Mise-en-scène is a French term and originates in the theater. It means, literally, "put in the scene." For film, it has a broader meaning, and refers to almost everything that goes into the composition of the shot, including the composition itself: framing, movement of the camera and characters, lighting, set design and gen eral visual environment, even sound as it helps elaborate the composition. Mise-en-scène can be defined as the articulation of cinematic space, and it is precisely space that it is about. Cutting is about time; the shot is about what occurs in a defined area of space, bordered by the frame of the movie screen and determined by what the camera has been made to record. That space, the mise-en-scène, can be unique, closed off by the frame, or open, providing the illusion of more space around it. In Travelling Players (1975), a film by the Greek director Theo Angelopoulos, a group of people move into the past by taking a long walk down a street in one shot; time moves backward as they walk. There is a sequence in the film Grand Illusion (1937) by the director (and son of the Impressionist painter) Jean Renoir in which a group of World War I POWs receive a carton of gifts. Among the gifts is, unaccountably, some women s clothing. One of the soldiers puts the clothing on, and the rest stare at him in stunned silence. Renoir creates their response by gently, slowly, panning across the men staring. The movement yields up the space the men inhabit, suggests that it extends beyond the frame, and delicately emphasizes their confused sexual response to this sudden appearance of a man in woman s clothes. Had Renoir cut from face to face, the effect would have been quite different, suggesting the isolation of one man and his emotional response from the next person in the group. If he had offered only a wide shot of all the men together, their individual expressions would have been lost. The pan joins individual to group, making the revelation of space not only physical but emotional and communal, and the response more generally and genuinely human. It allows us to understand the response and not lose our perspective. Closeness and comfortable distance remain.

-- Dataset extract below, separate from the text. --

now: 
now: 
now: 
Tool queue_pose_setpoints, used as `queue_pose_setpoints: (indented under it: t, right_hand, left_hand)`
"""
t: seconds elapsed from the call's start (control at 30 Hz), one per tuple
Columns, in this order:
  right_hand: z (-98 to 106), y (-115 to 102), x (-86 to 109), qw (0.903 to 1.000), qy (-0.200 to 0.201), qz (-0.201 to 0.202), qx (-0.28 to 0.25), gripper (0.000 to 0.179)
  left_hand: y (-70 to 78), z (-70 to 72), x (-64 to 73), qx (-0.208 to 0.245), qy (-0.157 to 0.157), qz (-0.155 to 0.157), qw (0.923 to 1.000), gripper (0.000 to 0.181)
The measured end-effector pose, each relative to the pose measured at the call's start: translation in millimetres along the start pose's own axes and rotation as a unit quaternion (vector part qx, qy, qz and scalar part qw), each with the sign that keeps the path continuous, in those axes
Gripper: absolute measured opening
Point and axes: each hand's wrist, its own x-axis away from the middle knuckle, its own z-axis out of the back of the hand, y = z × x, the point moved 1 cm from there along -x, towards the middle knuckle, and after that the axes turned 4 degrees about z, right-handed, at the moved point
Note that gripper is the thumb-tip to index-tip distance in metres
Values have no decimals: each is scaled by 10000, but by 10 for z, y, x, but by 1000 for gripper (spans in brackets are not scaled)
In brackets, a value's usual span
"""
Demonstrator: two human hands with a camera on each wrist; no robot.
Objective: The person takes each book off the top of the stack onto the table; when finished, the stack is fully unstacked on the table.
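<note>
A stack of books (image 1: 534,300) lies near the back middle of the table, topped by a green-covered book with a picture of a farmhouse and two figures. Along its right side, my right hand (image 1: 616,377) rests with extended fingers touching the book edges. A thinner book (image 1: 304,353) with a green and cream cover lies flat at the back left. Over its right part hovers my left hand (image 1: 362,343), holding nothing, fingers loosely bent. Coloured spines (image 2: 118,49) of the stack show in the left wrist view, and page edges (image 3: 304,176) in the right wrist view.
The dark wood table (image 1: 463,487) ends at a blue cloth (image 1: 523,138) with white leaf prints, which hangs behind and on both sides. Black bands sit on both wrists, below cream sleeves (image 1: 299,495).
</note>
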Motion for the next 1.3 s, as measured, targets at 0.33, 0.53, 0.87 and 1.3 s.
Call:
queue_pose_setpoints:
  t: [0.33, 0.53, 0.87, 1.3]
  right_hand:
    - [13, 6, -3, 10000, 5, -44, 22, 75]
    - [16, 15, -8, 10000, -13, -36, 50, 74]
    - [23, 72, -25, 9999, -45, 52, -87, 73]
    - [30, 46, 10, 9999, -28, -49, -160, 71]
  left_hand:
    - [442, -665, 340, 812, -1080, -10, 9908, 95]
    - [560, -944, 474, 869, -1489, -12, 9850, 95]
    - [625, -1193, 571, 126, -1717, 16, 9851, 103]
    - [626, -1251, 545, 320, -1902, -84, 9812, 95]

Editing is a way to form a narrative temporally, both in the making and the viewing of a film. Editing speeds up the shooting process in ways outlined earlier it speeds up the viewing process by creating a rhythm of forward action. Even the over-the-shoulder cutting of a dialogue sequence, which creates an event that takes place in one space over a short period of time, is moved along by the rapid shifts of point of view between the participants. Mise-en-Scene filmmaking directs our attention to the space of the shot itself. It slows down production, i.e., where care must be taken in performance, lighting, and composition. If a long take is involved, careful planning is required to make sure that actors and camera move synchronously. In a long take actors must act. There s no chance to save a performance by cutting away to someone or something else in the scene. If a mistake is made, the entire shot has to be made again. The economics of Hollywood production frown on such methods. For the viewer, a film that depends upon mise-en-scène and long shots makes special demands. Without editing to analyze what s important in a scene by cutting to a closeup of a face or an object, the viewer is required to do the looking around in the shot, to be sensitive to changes in spatial relationships and the movements of camera and actor. Even a film that uses a lot of shots and cutting may still depend on the mise-en-scene to articulate meaning as each cut reveals a different spatial relationship. Perhaps a general rule is that films made in the classical continuity style point of view usher the viewer through the progress of the narrative. Films that depend on mise-en-scene ask true viewer to pause and examine the compositional spaces of the narrative. The classical continuity style is directive the mise-en-scene style contemplative.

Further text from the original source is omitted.